Zanim 9 lutego uczestnicy uroczystości – przedstawiciele władz, diecezji, oświaty, związków kombatanckich i Związku Sybiraków, służb mundurowych – pod Pomnikiem Ofiar Sybiru wzięli udział w apelu pamięci w asyście kompanii honorowej i złożyli kwiaty tym miejscem pamięci, w intencji zesłańców na Sybir i ich rodzin modlił się w pobliskiej katedrze bp senior Edward Dajczak, przewodnicząc Mszy Świętej. W kazaniu hierarcha wskazał na wartość pamięci, dzięki której w historii narodu wydarzeń ważnych nie da się ukryć na zawsze.
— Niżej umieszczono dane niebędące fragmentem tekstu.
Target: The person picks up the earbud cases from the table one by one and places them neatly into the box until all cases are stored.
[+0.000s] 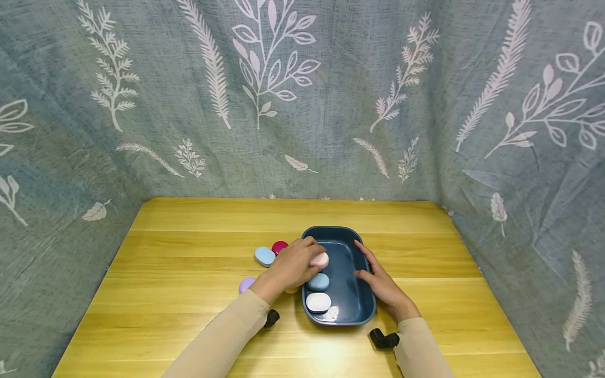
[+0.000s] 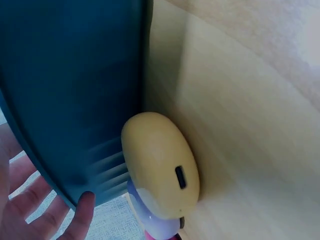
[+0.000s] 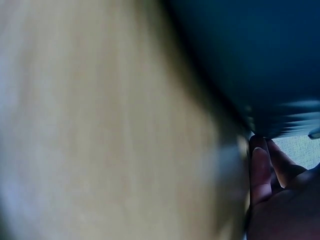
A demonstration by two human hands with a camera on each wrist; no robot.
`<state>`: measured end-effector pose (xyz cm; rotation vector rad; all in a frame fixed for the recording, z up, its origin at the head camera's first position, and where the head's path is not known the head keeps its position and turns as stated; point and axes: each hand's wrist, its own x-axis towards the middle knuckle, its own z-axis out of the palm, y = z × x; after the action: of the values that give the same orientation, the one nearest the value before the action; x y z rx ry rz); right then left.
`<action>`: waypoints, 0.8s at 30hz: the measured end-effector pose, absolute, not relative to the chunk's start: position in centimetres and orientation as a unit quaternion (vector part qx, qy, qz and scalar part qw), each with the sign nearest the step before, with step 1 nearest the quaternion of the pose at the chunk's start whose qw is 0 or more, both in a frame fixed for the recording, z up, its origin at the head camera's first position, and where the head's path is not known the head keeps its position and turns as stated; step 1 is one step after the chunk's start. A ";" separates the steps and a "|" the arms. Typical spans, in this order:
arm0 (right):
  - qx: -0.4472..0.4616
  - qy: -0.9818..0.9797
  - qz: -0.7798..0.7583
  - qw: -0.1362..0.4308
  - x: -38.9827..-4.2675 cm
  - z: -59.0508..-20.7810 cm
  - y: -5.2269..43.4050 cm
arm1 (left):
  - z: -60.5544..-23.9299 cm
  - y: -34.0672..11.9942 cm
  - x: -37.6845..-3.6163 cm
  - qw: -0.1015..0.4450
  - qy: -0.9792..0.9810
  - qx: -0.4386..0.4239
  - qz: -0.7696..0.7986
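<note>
My left hand (image 1: 295, 261) reaches over the left wall of a dark blue tray (image 1: 350, 318) and holds a pale pink oval case (image 1: 320, 260) with its fingers and thumb. Inside the tray, just nearer, lie a grey-blue oval case (image 1: 319, 282) and a white one (image 1: 319, 302). My right hand (image 1: 384, 286) rests at the tray's right rim, fingers stretched along it and thumb over the edge. Against the tray's outer left side, a yellow oval case (image 2: 160, 160) with a dark slot shows large in the left wrist view.
Left of the tray on the wooden table (image 1: 189, 294) lie a light blue case (image 1: 264, 256), a dark red one (image 1: 280, 247) and a lilac one (image 1: 247, 284). A grey patterned curtain (image 1: 331, 157) hangs behind the table.
</note>
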<state>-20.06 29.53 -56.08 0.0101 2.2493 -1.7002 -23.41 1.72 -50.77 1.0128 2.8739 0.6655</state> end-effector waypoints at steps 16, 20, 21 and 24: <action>-0.009 0.782 -0.604 0.156 -20.1 -56.4 29.6 | -51.2 2.3 -23.8 0.006 0.930 0.326 0.172; -0.006 0.780 -0.606 0.157 -20.1 -56.4 29.6 | -51.3 2.5 -24.0 -0.001 0.931 0.327 0.164; -0.005 0.780 -0.606 0.157 -20.1 -56.4 29.6 | -51.3 2.5 -24.0 -0.004 0.930 0.329 0.162; -0.002 0.780 -0.606 0.159 -20.1 -56.3 29.6 | -51.4 2.6 -24.2 -0.013 0.930 0.332 0.155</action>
<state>-20.09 29.55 -56.31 -0.0058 2.2290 -1.7311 -24.16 2.59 -51.42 1.0527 2.9465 0.4914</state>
‒ Przychodzi czas, w którym wszyscy powinniśmy stanąć i pochylić się z szacunkiem nad tamtymi ludźmi, których los sprowadzono do poziomu nieludzkiego. Tamta ziemia, nazywana nieludzką, choć surowa, mocna, jednak nieludzką stała się za sprawą człowieka – zauważył hierarcha.
Podkreślił przy tym znaczenie nadziei, która powinna wytyczać ludzkie drogi, bez względu na dramatyczność ludzkich losów.
‒ Tak jak ludzie Synowi Bożemu zgotowali tak okrutny los, tak i ci, którzy nie potrafią dopatrzeć się miłości Boga, gotują podobny los człowiekowi – mówił bp Dajczak.
‒ Nie wolno nam zapomnieć, że jesteśmy ludźmi, którzy rozumieją, że nasze życie jest wielką pielgrzymką w ramiona Boskiej miłości. Nie możemy więc stać się ludźmi beznadziei – dodał, wskazując, że nadzieja zanurzona w Bogu jest niepokonywalna. – Złudą świata jest, że tę nadzieję można stłamsić. Takie trudne chwile, jak te przywoływane w dzisiejszej uroczystości, wspominamy bowiem z perspektywy Eucharystii: zarówno Chrystusowego Krzyża, jak i Jego zmartwychwstania. Tej eucharystycznej perspektywie żadna tyrania świata nie zagrozi.
Na koniec biskup Dajczak przypomniał, że szanując etapy historii, należy porządkować pamięć bez utraty odniesienia do Boga; bez tego ludziom grozi przemoc.